■ PROBLEM TO WORK ON
The word to find is "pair". Copy each line of the material that contains it.
Start of DATA EXTRACT
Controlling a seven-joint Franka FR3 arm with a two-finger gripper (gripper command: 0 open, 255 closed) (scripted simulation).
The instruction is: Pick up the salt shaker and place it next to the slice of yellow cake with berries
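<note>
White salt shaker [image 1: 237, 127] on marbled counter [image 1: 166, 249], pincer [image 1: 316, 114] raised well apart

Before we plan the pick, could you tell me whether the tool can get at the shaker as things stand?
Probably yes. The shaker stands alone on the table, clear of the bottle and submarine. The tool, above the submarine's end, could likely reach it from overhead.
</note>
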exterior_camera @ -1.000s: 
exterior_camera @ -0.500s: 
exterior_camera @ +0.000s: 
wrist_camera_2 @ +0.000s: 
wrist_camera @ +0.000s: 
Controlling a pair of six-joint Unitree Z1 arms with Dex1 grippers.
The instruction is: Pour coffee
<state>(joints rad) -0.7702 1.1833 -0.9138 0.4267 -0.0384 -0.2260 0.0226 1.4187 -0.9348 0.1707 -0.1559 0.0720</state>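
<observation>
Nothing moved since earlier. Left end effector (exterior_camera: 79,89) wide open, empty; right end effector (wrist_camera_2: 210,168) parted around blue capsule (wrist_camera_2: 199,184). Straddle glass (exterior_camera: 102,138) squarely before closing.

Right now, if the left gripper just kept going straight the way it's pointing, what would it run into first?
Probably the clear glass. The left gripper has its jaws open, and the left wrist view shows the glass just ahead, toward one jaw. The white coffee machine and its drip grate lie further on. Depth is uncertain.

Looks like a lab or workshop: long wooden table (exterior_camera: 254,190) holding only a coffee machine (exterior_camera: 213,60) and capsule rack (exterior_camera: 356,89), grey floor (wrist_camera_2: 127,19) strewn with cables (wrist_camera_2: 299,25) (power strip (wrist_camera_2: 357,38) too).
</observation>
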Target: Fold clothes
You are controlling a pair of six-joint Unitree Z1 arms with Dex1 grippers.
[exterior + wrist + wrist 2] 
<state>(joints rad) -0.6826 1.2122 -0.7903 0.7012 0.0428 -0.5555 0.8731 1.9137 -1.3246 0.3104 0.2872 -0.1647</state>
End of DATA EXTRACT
■ COMPLETED TASK
Controlling a pair of six-joint Unitree Z1 arms with Dex1 grippers.
You are controlling a pair of six-joint Unitree Z1 arms with Dex1 grippers.

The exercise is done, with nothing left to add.